Ma perché Ahmad è così legato alle sue credenze? Semplicemente perché la sua fiducia nell’esistenza di un Dio gli permette di trasfigurare quella figura mistica in un padre per lui fantasma. L’estraniamento dell’adolescente dalla società in cui vive nasce da una perpetua sensazione di solitudine e abbandono dovuta al suo background familiare poco stabile, composto solo da una madre di origini irlandesi, presa dal suo misero lavoro e dalle sue relazioni fallimentari, lasciata dal papà di Ahmad quando questi era ancora in tenera età. Il libro ripropone, quindi, uno dei temi più antichi della letteratura: quello del rapporto padre-figlio. Tutto ciò che in realtà Ahmad cerca nella sua vita è sentirsi vicino all’uomo che l’ha abbandonato e che non può essere sostituito nemmeno dalla figura di Mr. Levy, un insegnante che prende a cuore il futuro del protagonista e che a sua volta soffre per l’assenza del figlio.
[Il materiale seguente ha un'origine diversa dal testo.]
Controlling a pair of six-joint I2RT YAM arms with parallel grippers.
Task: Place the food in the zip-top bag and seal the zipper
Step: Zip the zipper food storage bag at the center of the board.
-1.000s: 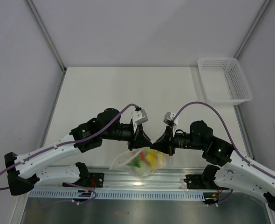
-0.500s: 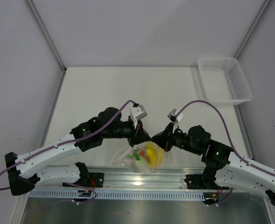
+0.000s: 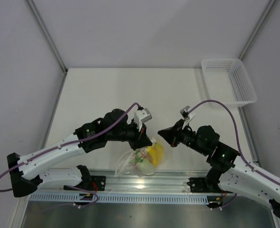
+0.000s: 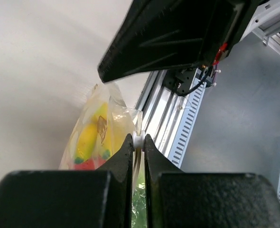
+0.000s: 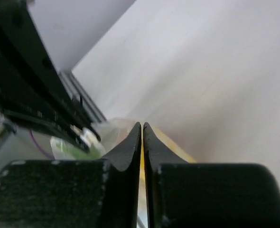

Lo scrittore statunitense riesce a mescolare il tema del terrorismo a quello della disgregazione del nucleo familiare iniziata nell’era moderna e diventata sempre più pregnante in quella contemporanea. Inoltre, attraverso gli occhi di Ahmad e le vite degli altri personaggi che partecipano alla vicenda ha anche la capacità di mostrare la fine del sogno americano: con scenari fatiscenti popolati da folle, da assenza più che da presenze, si riesce a notare il clima di decadenza in cui si trova immersa quella che una volta era vista come una terra promessa. Con Terrorista, John Updike arriva a rivelare quanto sia pericoloso il fanatismo religioso e a mostrare sotto una nuova luce la figura del terrorista, prescindendo dallo stereotipo negativo che gli viene attaccato, rendendo per una volta “occidentale” l’Altro.